In My Only Sunshine (Hayat Var), Reha Erdem takes an unusual look at Istanbul. There’s water everywhere, the Bosporus beginning and ending in the sea. When the 14-year-old girl Hayat (literally: Life) rides with her father in a boat, the camera (Florent Herry, who shot most of Erdem’s previous films) follows them from a close position right above the water. Virtuously (maybe a little too much so), this camera accompanies the father when he delivers prostitutes to the sailors on passing ships, or goes with Hayat, the girl, to their house in a shabby and hidden part of the bank. Hayat looks after her grandfather, who suffers from asthma and cannot move much; sometimes, she witnesses the parties her father organizes for sailors, loud parties with women and alcohol.

Ultimately, My Only Sunshine tells a coming-of-age story. (In some of his previous films, Reha Erdem had also preferred excursions into childhood and youth.) It’s also a film about a young girl who grows into speechlessness. And it’s another film about death. At the end, her father apprehended by the police, the girl paints her face the red color of her lipstick and drives with a boyfriend (blue face, remember Godard’s Pierrot le fou) to the high sea — from which, I suspect, they’ll never return.

My Only Sunshine is a film about Istanbul (unfortunately with a tendency of calligraphy). It’s the same Istanbul of Erdogan Tokatli’s Last Birds some 40 years ago, and yet a totally different Istanbul, with a melancholy in the characters and in almost every angle and action of the camera.

Erdem’s characters do not know the option of a life in the east, the village, the mountains. They’ve never experienced the silence of the landscape as Yesim Ustaoglu and Özcan Alper have. When Yusuf (Onur Saylak), the protagonist in Autumn, leaves the prison, he takes a bus. Feza Caldiran’s camera shows the bus from far away, crossing a bridge over the sea, covered by a beautifully clouded sky. It’s a “landscape”, and we understand already in this early moment of the movie that landscapes will be more than a background: they’ll disseminate calmness. For Yusuf, they bring comfort, helping him come to terms with his years as a political prisoner and perhaps even his impending death. Yesim Ustaoglu shoots the mountains of Pandora’s Box as if they were a mirror, a projection of the inner state of her characters — maybe not of the grandmother but of her grandson; we see the mountains through his eyes. In these films, there’s no simple confrontation of city and village, of traditional and modern life, of “the old” and “the new”. It’s more complicated.
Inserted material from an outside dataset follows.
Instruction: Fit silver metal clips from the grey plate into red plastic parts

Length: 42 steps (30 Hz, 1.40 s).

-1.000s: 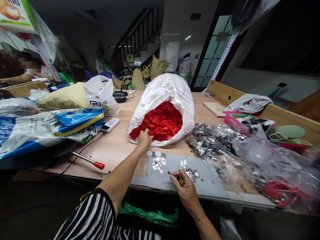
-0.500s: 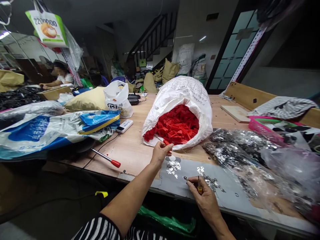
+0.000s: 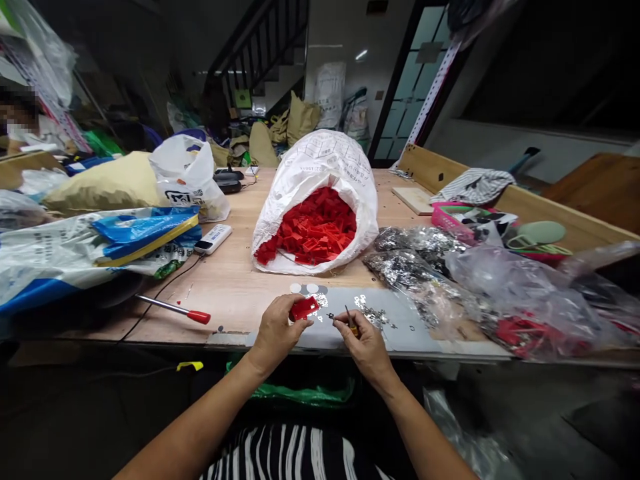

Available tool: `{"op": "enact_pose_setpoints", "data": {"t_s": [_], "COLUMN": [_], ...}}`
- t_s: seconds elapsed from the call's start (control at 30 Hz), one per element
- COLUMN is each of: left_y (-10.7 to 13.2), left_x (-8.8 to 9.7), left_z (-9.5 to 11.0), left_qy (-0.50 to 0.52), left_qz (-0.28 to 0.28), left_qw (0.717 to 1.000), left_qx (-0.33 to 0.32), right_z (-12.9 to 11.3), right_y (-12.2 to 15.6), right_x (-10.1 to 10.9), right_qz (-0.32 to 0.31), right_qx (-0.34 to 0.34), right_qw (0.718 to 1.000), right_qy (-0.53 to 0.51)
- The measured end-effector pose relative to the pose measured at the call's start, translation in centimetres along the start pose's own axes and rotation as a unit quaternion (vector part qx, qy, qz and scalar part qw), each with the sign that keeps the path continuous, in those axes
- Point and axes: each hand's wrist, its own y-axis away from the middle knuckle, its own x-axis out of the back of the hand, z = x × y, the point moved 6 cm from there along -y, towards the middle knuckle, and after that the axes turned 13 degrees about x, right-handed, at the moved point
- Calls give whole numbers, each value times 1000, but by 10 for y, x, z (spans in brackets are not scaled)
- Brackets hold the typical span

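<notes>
Between the thumb and fingers of my left hand (image 3: 278,327) is a flat red plastic piece (image 3: 304,308) with small holes. My right hand (image 3: 364,341) pinches a small metal fitting (image 3: 331,316), its tip pointing at the red piece, a short gap apart. A thin pointed tool (image 3: 353,325) with a yellow handle is also tucked in that hand. Beneath both hands lies a grey mat (image 3: 400,340) with loose silvery metal parts (image 3: 377,316). Behind them a white woven sack (image 3: 330,150) lies open towards me, full of similar red pieces (image 3: 320,230).
Clear bags of metal parts (image 3: 410,267) lie on the right, beside a pink basket (image 3: 450,223). On the left are a blue-and-white sack (image 3: 65,247), a white device (image 3: 214,239) and a red-tipped metal rod (image 3: 175,310). Another person (image 3: 25,120) sits far left.
My left hand has come back from the sack's mouth with a red piece and now faces my right hand. The view has swung right. My right hand still holds the fitting and the tool.
</notes>
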Motion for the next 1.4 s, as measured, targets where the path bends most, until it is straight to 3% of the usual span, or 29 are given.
{"op": "enact_pose_setpoints", "data": {"t_s": [0.13, 0.27, 0.37, 0.47, 0.53, 0.67, 0.8, 0.93, 1.13, 1.4], "left_y": [10, 17, 19, 19, 19, 23, 33, 46, 57, 63], "left_x": [1, 0, 3, 5, 2, -7, -17, -24, -33, -37], "left_z": [8, 10, 9, 3, -5, -18, -20, -21, -26, -28], "left_qy": [-46, -48, -4, 119, 243, 444, 521, 546, 576, 565], "left_qz": [1, -12, -21, -34, -54, -104, -199, -249, -261, -251], "left_qw": [997, 996, 999, 991, 961, 854, 757, 693, 632, 609], "left_qx": [-63, -75, -43, 46, 124, 252, 339, 401, 448, 496], "right_z": [-24, -39, -42, -45, -47, -52, -56, -60, -62, -69], "right_y": [-2, -5, -5, -2, 0, 1, -1, -1, 4, 3], "right_x": [-1, -7, -12, -17, -20, -20, -14, -9, -7, -4], "right_qz": [-1, -19, -25, -35, -41, -39, -40, -59, -100, -174], "right_qx": [25, 48, 44, 28, 20, 16, 39, 89, 126, 159], "right_qw": [1000, 999, 999, 999, 998, 997, 998, 994, 986, 969], "right_qy": [18, 10, -1, -25, -48, -63, -30, 4, 49, 79]}}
It seems that for filmmakers in their 40s, who constitute a middle generation of directors, Istanbul is the better place to live, while the countryside is the better place to find one’s roots.

The tristesse in their films marks only one tendency in Turkish cinema. Another tendency comes from the documentary genre, as seen in Pelin Esmer’s 10 to 11 (11’e 10 kala) and particularly Asli Özge’s Men on the Bridge (Köprüdekiler), winner of the festival’s Best Film prize. But that’s another story.